> _What you are asked to do_: The required answer is the run of lines from the one holding "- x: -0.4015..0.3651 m" to the end of the data below, copied exactly and free of pictures.

=-=-=

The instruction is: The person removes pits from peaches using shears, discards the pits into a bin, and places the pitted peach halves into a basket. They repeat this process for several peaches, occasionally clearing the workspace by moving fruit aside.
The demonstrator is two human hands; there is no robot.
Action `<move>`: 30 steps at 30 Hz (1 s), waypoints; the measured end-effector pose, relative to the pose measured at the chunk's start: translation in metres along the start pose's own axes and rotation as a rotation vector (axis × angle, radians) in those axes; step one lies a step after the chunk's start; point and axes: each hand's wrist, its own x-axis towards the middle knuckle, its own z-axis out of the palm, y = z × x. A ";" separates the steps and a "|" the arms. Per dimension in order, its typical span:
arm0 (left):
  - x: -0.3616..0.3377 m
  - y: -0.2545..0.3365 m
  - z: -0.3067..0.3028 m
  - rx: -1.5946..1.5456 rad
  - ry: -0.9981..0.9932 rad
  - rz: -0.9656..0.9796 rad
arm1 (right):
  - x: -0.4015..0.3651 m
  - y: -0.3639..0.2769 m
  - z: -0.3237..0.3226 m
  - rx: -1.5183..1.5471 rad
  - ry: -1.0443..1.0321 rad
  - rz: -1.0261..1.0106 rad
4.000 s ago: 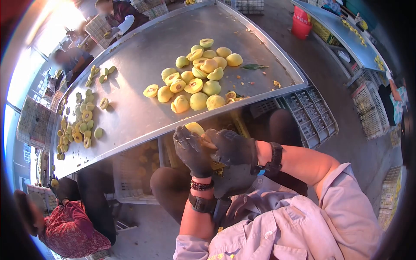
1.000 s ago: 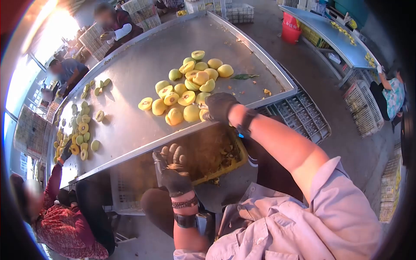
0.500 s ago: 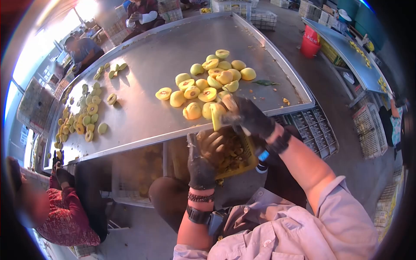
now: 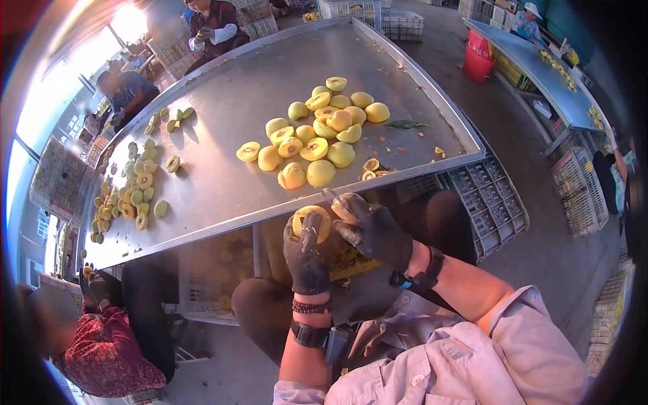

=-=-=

> _Reply to the exercise_:
  - x: -0.4015..0.3651 m
  - y: -0.3639..0.2769 m
  - z: -0.3237..0.3226 m
  - rx: -1.5183..1.5471 rad
  - ry: -1.0443..1.0321 rad
  - rz: -1.0261..1.0106 rad
4.000 s ago: 
1.000 s ago: 
0.500 s ago: 
now: 

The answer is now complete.